→ **Work instruction**
For the listing that follows, give again exactly the lines from the one with "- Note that" to the one with "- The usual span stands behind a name", including both.

==========

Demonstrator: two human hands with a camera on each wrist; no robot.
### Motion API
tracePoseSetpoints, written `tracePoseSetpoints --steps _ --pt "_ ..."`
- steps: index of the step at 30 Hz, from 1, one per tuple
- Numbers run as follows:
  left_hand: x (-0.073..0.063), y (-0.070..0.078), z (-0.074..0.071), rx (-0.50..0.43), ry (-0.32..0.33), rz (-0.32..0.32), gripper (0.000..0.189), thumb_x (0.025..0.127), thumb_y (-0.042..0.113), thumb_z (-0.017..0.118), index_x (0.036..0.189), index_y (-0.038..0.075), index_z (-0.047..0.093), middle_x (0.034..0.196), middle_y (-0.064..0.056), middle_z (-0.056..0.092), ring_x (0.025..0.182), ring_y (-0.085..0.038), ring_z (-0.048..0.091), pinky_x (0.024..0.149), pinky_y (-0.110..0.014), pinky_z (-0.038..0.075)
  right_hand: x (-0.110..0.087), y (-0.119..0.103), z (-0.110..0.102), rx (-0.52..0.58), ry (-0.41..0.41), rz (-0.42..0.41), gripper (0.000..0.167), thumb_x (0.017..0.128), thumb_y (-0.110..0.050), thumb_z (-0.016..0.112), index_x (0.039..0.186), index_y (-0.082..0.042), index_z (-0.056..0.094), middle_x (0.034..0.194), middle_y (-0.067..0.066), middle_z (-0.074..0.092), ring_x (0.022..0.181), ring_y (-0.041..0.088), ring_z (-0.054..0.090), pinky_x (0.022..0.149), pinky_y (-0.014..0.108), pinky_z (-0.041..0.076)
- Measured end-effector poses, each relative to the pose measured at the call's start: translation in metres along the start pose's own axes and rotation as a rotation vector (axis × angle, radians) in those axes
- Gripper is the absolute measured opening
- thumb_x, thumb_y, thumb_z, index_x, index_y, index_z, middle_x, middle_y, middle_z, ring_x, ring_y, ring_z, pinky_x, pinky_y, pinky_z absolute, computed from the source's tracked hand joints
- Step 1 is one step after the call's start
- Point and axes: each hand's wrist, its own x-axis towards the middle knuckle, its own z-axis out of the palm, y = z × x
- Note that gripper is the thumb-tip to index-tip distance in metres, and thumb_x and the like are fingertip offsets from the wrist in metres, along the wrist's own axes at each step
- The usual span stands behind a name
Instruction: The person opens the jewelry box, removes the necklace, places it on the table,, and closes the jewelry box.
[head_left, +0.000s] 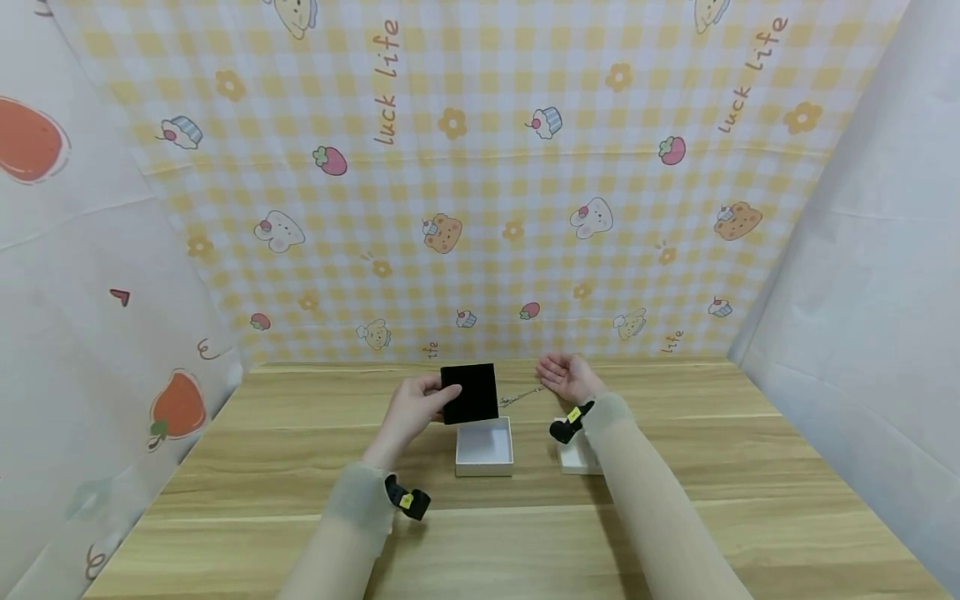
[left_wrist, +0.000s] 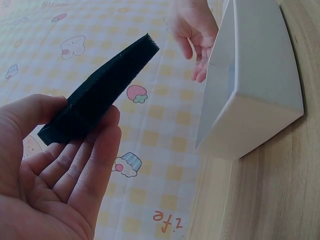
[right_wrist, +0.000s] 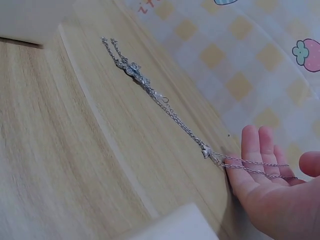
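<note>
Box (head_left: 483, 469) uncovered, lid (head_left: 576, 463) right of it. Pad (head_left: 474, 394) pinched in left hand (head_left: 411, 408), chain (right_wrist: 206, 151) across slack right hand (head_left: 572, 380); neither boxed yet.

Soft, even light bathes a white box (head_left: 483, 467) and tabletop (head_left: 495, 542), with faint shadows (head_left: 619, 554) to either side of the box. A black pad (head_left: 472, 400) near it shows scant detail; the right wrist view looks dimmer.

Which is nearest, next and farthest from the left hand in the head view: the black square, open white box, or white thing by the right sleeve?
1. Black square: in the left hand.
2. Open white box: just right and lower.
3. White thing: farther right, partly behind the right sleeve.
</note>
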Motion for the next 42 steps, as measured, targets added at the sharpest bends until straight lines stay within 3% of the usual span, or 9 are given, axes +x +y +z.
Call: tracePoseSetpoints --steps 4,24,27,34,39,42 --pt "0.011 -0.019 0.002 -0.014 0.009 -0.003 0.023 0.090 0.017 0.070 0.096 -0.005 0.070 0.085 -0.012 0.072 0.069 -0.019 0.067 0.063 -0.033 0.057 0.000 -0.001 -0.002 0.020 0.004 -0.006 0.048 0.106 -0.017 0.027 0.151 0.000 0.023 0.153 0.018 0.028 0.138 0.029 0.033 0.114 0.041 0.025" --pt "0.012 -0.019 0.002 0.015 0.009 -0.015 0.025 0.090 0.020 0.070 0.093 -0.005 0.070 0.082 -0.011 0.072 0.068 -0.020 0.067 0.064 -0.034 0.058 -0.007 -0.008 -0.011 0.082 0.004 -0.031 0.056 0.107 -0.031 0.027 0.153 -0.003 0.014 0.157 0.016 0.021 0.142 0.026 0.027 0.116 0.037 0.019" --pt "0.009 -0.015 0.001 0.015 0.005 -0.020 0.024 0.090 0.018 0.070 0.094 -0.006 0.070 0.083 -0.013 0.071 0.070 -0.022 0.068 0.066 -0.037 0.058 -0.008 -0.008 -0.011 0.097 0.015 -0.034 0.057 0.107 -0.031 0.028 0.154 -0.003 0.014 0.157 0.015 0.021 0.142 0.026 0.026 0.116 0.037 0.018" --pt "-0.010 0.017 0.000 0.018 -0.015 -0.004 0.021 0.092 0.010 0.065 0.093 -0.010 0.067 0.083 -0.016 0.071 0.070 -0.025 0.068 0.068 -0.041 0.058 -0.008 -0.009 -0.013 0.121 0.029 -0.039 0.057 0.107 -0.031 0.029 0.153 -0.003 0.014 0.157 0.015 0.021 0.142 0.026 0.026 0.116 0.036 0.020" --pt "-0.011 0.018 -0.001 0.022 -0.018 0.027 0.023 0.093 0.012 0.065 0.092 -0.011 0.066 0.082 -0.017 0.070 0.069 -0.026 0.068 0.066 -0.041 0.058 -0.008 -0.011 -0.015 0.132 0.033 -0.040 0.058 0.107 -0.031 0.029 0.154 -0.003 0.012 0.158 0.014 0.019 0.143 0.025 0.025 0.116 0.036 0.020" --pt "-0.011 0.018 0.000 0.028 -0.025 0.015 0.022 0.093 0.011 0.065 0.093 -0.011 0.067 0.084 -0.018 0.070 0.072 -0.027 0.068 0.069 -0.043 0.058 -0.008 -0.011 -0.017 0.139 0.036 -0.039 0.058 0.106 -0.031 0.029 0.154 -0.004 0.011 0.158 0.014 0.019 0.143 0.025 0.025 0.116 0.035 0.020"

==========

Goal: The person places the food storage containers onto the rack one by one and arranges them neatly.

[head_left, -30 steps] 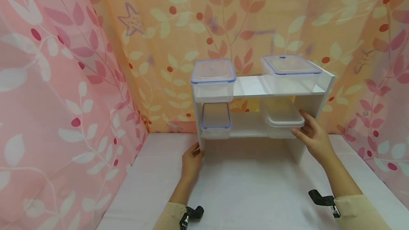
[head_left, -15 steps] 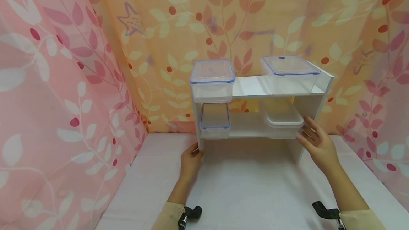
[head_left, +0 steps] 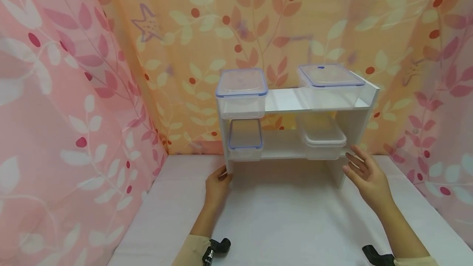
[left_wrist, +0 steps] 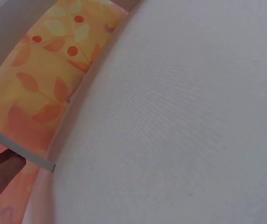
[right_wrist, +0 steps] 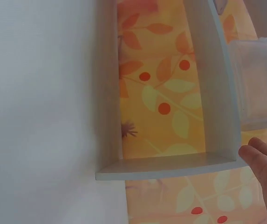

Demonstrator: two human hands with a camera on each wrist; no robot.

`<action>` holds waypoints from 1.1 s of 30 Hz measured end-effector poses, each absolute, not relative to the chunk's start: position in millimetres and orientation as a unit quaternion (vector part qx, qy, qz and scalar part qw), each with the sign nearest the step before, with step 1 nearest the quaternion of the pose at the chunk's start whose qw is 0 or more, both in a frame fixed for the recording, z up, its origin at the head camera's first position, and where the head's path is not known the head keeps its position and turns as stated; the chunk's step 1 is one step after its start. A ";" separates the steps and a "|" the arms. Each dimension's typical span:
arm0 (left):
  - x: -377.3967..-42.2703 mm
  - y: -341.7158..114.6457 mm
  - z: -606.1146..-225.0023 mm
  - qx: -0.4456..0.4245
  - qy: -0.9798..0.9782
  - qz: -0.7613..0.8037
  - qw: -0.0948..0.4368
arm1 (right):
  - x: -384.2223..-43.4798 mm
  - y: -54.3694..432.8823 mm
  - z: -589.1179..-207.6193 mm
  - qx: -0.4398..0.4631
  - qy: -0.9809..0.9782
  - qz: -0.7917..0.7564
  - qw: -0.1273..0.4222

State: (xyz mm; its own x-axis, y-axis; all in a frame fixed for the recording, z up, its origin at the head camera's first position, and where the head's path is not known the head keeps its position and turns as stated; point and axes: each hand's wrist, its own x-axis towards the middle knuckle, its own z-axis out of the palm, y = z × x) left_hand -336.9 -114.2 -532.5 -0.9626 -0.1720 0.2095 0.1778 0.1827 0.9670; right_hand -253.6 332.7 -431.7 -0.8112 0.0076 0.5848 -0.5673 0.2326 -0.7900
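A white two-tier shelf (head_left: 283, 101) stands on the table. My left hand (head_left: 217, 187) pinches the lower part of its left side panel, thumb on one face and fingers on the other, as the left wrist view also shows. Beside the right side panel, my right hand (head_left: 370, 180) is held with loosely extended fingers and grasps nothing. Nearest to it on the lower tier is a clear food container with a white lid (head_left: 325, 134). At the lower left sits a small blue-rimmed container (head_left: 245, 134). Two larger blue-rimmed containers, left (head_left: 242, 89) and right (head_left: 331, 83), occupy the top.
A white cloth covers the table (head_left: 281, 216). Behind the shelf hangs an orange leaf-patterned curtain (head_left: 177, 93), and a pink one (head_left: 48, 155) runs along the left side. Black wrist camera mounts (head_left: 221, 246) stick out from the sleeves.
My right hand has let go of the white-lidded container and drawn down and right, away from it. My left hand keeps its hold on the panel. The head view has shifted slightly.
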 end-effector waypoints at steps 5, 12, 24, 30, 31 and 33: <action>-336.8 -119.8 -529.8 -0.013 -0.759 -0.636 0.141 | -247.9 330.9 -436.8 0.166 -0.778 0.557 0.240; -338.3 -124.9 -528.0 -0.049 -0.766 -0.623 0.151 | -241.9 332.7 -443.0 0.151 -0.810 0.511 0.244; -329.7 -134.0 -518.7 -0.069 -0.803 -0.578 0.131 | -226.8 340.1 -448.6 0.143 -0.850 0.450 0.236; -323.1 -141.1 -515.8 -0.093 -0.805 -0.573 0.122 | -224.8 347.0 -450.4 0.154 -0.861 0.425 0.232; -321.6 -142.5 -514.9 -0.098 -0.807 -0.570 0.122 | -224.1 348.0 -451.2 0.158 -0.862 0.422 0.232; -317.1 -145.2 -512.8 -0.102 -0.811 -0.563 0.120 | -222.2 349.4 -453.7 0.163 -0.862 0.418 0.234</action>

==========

→ **Task result**
- Note that gripper is the thumb-tip to index-tip distance in metres, and thumb_x and the like are fingertip offsets from the wrist in metres, along the wrist's own axes at each step
- The usual span stands behind a name

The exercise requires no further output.